Attempting to set up a “holiday decoration” box

For hellenic reconstructionists, the question of “what do the festivals mean and how did people celebrate?” is very real, especially when the information is fragmentary and doesn’t do justice to the religious diversity of the Ancient World.

One of the things that make holidays feel like holidays is symbolic decor. There’s a reason why, when December comes around, people get excited about shiny garlands, gingerbread cookies and branches of holy/mistletoe. If you take those elements apart, they don’t really mean much but once in context, they communicate a particular message linked to a particular tradition. While I’ve taken a Christian example, the association of symbolism to specific religious event is something that is found across cultures and faiths.

  • the Eiresione: the eiresione is a branch of olive or laurel that is adorned with wool, dried fruits, nuts, sometimes little flasks of oil or honey. I’m putting it first because there’s a lot to cover. It’s part of at least the Pyanepsia, but some people associate it with both the Pyanepsia and the Thargelia, and I would even be tempted to add the Delphinia. The pattern is that those are all festivals to Apollo.

Plutarch, in his Life of Theseus (22), gives us more details:At that feast they also carry the so-called ‘eiresione,’ which is a bough of olive wreathed with wool, such as Theseus used at the time of his supplication, and laden with all sorts of fruit-offerings, to signify that scarcity was at an end, and as they go they sing:—“Eiresione for us brings figs and bread of the richest, brings us honey in pots and oil to rub off from the body, Strong wine too in a beaker, that one may go to bed mellow.”

The part in bold is what leads me to believe there might be a link with the Delphinia, even if they don’t have the same ritual purpose, as Plutarch also describes earlier in Life of Theseus (18.1):When the lot was cast, Theseus took those upon whom it fell from the prytaneium and went to the Delphinium, where he dedicated to Apollo in their behalf his suppliant’s badge. This was a bough from the sacred olive-tree, wreathed with white wool. Having made his vows and prayers, he went down to the sea on the sixth day of the month Munychion, on which day even now the Athenians still send their maidens to the Delphinium to propitiate the god.

In the ritual for the Pyanopsia, the eiresione would be carried by a young boy during the procession to the temple of Apollo, where it would be placed at the door. That being said, there’s indication that people had their own eiresione at home, close to their house door:several passages of Aristophanes which show that any normal house in Athens might be expected to have one outside the front door all year round; […] The orator Lycurgus associates the origin of the custom with an ancient famine, and says ‘decorating a large olive branch with everything that the seasons produce at that time they dedicated it to Apollo in front of their doors, calling it eiresione, making first fruit offerings of all the products of the earth, because the suppliant branch placed with Apollo ended the famine in our land.’

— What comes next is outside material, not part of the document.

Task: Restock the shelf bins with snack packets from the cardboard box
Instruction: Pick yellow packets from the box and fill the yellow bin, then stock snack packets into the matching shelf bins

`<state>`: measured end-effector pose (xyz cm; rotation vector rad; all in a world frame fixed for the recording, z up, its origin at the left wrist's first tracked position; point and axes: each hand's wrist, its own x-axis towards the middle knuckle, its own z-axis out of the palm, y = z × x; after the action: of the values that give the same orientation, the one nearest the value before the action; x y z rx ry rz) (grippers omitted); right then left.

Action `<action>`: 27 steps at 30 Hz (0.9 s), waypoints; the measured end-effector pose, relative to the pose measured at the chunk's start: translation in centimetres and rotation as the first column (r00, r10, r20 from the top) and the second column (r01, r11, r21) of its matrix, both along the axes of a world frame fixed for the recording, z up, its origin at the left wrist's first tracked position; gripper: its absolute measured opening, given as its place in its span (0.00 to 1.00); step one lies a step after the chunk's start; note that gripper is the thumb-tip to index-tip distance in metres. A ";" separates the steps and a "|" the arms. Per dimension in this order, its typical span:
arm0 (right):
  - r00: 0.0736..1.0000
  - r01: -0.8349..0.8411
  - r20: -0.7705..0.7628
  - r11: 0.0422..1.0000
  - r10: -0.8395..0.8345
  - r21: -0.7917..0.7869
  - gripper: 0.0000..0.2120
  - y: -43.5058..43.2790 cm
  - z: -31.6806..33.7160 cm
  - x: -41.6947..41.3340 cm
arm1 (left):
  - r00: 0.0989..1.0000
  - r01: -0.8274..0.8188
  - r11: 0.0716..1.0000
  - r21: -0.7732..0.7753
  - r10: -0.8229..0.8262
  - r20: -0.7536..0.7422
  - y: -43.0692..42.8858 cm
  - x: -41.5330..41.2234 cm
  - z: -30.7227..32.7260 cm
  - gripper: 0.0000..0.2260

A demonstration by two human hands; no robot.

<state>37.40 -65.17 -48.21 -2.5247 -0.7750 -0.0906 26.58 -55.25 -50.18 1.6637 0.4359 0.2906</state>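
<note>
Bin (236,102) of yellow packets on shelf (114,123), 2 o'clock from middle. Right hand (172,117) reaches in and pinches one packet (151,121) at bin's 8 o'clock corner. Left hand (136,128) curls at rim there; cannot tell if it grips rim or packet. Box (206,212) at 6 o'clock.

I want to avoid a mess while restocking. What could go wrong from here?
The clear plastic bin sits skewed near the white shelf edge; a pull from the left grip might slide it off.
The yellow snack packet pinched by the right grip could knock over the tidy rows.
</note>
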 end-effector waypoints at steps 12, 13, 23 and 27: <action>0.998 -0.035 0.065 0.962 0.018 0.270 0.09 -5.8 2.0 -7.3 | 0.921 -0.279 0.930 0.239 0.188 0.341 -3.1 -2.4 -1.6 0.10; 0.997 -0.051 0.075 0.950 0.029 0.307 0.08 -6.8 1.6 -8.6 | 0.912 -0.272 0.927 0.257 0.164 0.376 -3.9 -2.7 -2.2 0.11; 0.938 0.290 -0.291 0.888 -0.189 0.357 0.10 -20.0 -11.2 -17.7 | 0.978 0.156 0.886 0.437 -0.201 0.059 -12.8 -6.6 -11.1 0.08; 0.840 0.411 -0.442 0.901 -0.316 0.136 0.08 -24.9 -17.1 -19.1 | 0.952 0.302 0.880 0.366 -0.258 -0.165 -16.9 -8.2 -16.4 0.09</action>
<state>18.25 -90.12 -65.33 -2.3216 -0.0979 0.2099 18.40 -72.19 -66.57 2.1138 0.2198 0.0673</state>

Robert Parker, Polytheism and Society at Athens, 2005

We could go on and on with this topic, but the point is just that the eiresione is meant to be a bringer of wealth to the household. Its purpose and use in religious festival make it an item to consider when thinking about stuff to add to your religious paraphernalia.

  • Garlands: They are mentioned in sources and probably could exist both made out of flowers and fabric but we don’t really know what they actually looked like. This seems like a generally versatile festival decoration. Colour-coding could be an interesting modern adaptation.
  • Wreaths: following with the garland logic, this is something that seems very universal and could easily be adapted to the time of the year/festival. Olive wreaths for important Athena festivals, laurel for Apollo, vine for Dionysus, wheat for Demeter etc. Wreaths could make up for a very rich and handy way of decorating for specific festivals.
  • Phallus and phallic imagery: Again, a symbol that comes up in processions, especially for Dionysus. I’m aware this isn’t the easiest to pull off, but if 1) you’re fine with the imagery and 2) have the freedom to decorate your house however you want, this is something to consider for Dionysian and Demeter festivities.
  • Torches, fire imagery/candles: Fire is a bit of a given considering the central place of the hearth in this religion, but I wanted to bring it up for some specific events. The Prometheia, the Panathenieia and the Hephaisteia all included a torch race. The Mounychia also featured “little torches” (dadia) that were put on the cake-offerings to Artemis (the amphiphontes).
  • Cow and bull imagery: Appropriate for Zeus and Hera-centered festivals, especially the Dipolieia.
  • Bear imagery: Especially appropriate for the Brauronia.

This is a work in progress, and I will probably update those ideas in the future. It’s while making the holiday cards that I realized what was missing was clear symbolism for the festivals that are part of my religious calendar. Feedback and ideas more than welcome.